Where to buy A Tree grows in Brooklyn by Betty Smith
You can buy this great American classic about a young girl’s coming-of-age at the turn of the twentieth century from the following sites:
abebooks.com
amazon.com
barnesandnoble.com
bookdetpository.com
booktopia.combookshop.com
goodreads.com
thriftbooks.com
Read reviews on A Tree grows in Brooklyn by Betty Smith
Editorial reviews and praise for the book
“Betty Smith was a born storyteller.” — USA Today
“One of the books of the century.” — New York Public Library
“A profoundly moving novel, and an honest and true one. It cuts right to the heart of life. . . . If you miss A Tree Grows in Brooklyn you will deny yourself a rich experience.” — New York Times
“A Tree Grows in Brooklyn deserves to be thought of as one of the greatest American novels.” — The New Yorker
“One of the most cherished of American novels….It is the Dickensian novel of New York that we didn’t think we had.” — New York Times
Customer reviews on Barnesandnoble for A tree grows in Brooklyn pdf by Betty Smith
LeeinNC
5 out of 5 stars
10 months ago
One Of The Very Best!!!
I wrote a review for this book many years ago, but I want to say it again; ONE OF THE BEST BOOKS EVER WRITTEN! You can feel it, taste it, see it, experience it, etc….Kudos for Ms. Smith….This was such a wonderful read!
hello!
California
5 out of 5 stars.2 years ago
Good Book
I read this for a school requirement about 5 months ago and I was very entertained! This book is about a girl who has the traits a bildungsroman character would have. The book is about a girl and her family trying to get through their financial situation, and it leaves you satisfied at the end. I reccommend you read this book!
smg5775
5 out of 5 stars
3 years ago
Francie Grows Up In Brooklyn With Her Parents And Brother In 1910. …

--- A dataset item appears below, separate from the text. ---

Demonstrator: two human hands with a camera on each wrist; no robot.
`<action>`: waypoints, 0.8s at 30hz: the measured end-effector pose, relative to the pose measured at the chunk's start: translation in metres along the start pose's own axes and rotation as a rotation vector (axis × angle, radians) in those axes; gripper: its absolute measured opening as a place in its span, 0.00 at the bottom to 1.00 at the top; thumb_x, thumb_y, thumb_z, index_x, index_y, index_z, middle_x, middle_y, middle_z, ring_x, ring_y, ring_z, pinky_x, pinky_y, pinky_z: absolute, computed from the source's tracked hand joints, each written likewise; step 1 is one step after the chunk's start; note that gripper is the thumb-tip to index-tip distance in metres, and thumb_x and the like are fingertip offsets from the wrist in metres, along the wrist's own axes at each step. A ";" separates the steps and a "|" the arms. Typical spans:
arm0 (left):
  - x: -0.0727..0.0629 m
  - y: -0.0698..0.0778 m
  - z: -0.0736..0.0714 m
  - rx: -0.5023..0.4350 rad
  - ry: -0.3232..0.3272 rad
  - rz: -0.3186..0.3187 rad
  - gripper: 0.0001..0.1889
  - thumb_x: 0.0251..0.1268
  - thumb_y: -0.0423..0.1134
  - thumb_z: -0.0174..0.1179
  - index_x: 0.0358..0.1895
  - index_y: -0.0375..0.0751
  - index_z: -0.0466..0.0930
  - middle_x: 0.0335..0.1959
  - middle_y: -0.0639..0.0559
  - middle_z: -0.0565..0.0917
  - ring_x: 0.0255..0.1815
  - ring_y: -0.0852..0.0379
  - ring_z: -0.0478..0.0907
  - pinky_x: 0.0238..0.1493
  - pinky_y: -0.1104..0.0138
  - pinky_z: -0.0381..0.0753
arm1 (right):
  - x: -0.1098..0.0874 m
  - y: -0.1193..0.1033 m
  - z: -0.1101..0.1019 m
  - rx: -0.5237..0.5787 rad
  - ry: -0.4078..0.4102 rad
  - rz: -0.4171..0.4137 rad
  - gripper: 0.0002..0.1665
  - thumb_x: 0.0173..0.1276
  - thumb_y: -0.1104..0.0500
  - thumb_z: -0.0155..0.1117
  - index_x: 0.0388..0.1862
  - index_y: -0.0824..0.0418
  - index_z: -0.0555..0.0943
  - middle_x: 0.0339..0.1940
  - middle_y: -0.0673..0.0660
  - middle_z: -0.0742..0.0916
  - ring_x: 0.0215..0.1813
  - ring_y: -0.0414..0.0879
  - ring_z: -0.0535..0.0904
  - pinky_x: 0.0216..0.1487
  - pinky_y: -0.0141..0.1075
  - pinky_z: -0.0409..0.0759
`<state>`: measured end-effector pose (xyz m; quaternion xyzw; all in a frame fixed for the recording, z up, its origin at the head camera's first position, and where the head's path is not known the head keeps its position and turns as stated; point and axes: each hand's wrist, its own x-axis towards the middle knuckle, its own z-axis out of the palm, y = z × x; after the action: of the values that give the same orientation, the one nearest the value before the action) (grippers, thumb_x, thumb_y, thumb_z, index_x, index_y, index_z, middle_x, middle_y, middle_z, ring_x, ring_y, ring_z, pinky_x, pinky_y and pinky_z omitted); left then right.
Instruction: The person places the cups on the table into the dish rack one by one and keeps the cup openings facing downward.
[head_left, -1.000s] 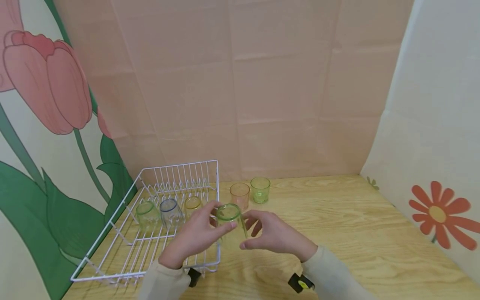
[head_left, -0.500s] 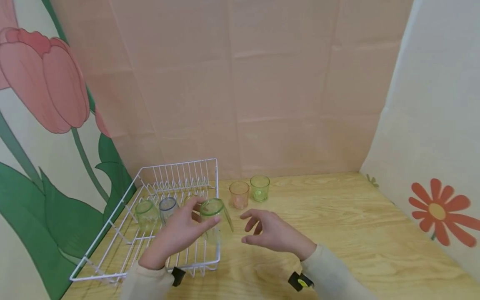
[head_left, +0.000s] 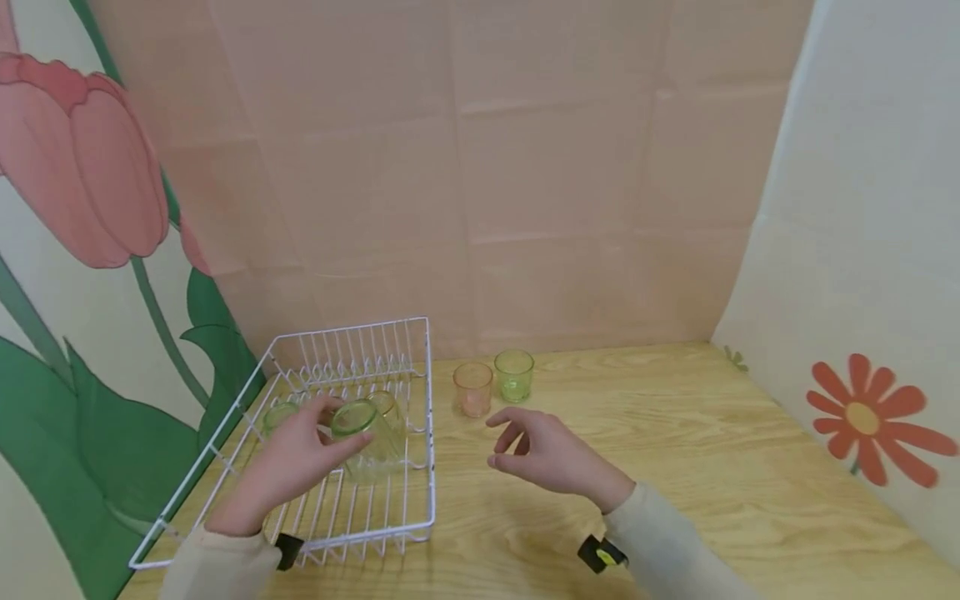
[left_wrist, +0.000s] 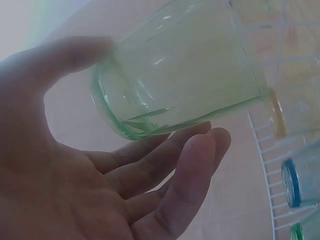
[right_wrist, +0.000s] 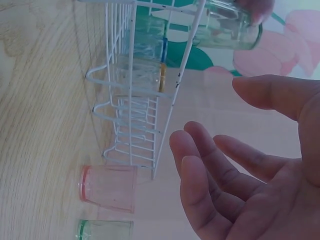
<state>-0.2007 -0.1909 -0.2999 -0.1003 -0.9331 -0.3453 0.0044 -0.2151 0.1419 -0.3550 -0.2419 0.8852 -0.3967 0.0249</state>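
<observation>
My left hand (head_left: 288, 462) pinches a clear green glass (head_left: 367, 454) between thumb and fingers, bottom end up, above the white wire dish rack (head_left: 432, 492). In the left wrist view the thumb and fingers lie on either side of the glass near its base. Inside the rack stand upturned glasses: a green one (head_left: 277, 414), partly behind the hand, an amber one (head_left: 386, 403), and a blue one (left_wrist: 292, 185) that the left hand hides in the head view. My right hand (head_left: 558, 457) hovers over the wooden table with loosely bent fingers and holds nothing.
Behind the right hand, a pink-orange glass (head_left: 473, 393) and a green glass (head_left: 514, 379) stand mouth up on the table (head_left: 637, 417), right of the rack. A pink sheet (head_left: 555, 208) hangs at the back, with flower-patterned panels at both sides.
My left hand has carried the green glass leftward, away from the right hand and over the rack. Earlier both hands were at the glass; the right hand now stays apart from it.
</observation>
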 end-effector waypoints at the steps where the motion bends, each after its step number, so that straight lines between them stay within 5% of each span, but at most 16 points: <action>1: 0.000 -0.003 -0.003 0.016 -0.001 -0.004 0.36 0.63 0.59 0.66 0.62 0.33 0.71 0.48 0.44 0.82 0.42 0.52 0.81 0.32 0.63 0.79 | 0.000 0.000 0.000 0.002 0.000 0.004 0.26 0.67 0.51 0.70 0.61 0.59 0.77 0.37 0.49 0.85 0.30 0.42 0.81 0.31 0.35 0.79; 12: 0.004 -0.038 -0.035 0.173 -0.054 -0.134 0.44 0.65 0.63 0.61 0.65 0.22 0.65 0.57 0.23 0.76 0.49 0.35 0.81 0.41 0.50 0.81 | -0.001 0.001 0.001 -0.008 0.012 0.003 0.26 0.67 0.53 0.70 0.61 0.60 0.77 0.36 0.49 0.85 0.30 0.46 0.81 0.31 0.35 0.79; 24: 0.018 -0.083 -0.054 0.095 -0.168 -0.252 0.51 0.63 0.61 0.64 0.67 0.16 0.56 0.62 0.16 0.66 0.36 0.47 0.85 0.40 0.52 0.84 | 0.000 0.000 0.001 -0.045 0.016 0.002 0.26 0.67 0.53 0.70 0.60 0.61 0.77 0.36 0.48 0.85 0.30 0.41 0.80 0.31 0.35 0.79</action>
<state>-0.2371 -0.2845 -0.3107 -0.0106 -0.9507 -0.2890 -0.1124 -0.2149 0.1414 -0.3556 -0.2385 0.8943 -0.3783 0.0126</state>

Francie grows up in Brooklyn with her parents and brother in 1910. Most of the story is told through her eyes as she grows up. She has a level head and sees people and situations for what they are. I liked her. This book is a timely today as it was when written and during the time period it is set. The attitudes from then are, unfortunately, the attitudes of today. Francie and her family were poor. Her mother worked cleaning several buildings. Her dad found work as a singing waiter when he could. The kids contributed to the family coffers in small ways. Addiction and abuse are all around them. But good is around them also. Katie, the mother, realizes that her children will be more educated and live better lives than she and Johnny. She wants that for her children. They have a hard life but they rise above it. I loved Katie’s sister, Sissy. She adds color to the story but loves her family. I found this a hard book to read but I am so glad I read it. The lyricism of the prose is beautiful. Each chapter is a vignette of their lives at a particular time–trivial things that make a life. It is a wonderful read.
Anonymous
5 out of 5 stars.
5 years ago
Wonderful
One my favorite movies for years so I finally decided to read the book. Funny how I rarely like a movie if I’ve read the book first, but I always love reading the book after I’ve seen the movie. This one is deep, rich and satisfying. Something to savor.
Anonymous
5 out of 5 stars.
7 years ago
The Book That I’m Reading Is Called A Tree Grows In Brooklyn . I
The book that I’m reading is called A Tree Grows in Brooklyn . I give the book a 5 out of 5 stars because the book is extremely relate-able. It takes place in the early 1900s but everything that goes on in the book can happen in this current day of age . The way Betty Smith wrote the novel you can just imagine everything going on right in front of your eyes . That is sometimes hard for books that have been written so long ago. Each chapter just makes you want to continue reading on . The details never leave you guessing or confused.
Anonymous
5 out of 5 stars.
8 years ago
Great Reading.
I read this wonderful book for the first time over twenty years ago. I enjoyed it just as much this time as I did in my teens. So rich, so full of great characters. It’s a book you keep reading until it’s done and then you feel lost because it’s finished.
Anonymous
5 out of 5 stars.
8 years ago
I Was 10 Years Old When I Read This Wonderful Book About A Stron
I was 10 years old when I read this wonderful book about a strong mother and an equally strong tree outside her apartment window. I focused a lot on the motivated mother and the secret jar of pennies she accumulated over time, despite the grinding poverty alcoholism causes in the family. Pennies were my first metaphors of determination in the tiniest of increments and, the slow development of a tree that grew no matter where its first roots were planted was the second metaphor. First he mother, and then her daughter branched to their resilience too. A classic!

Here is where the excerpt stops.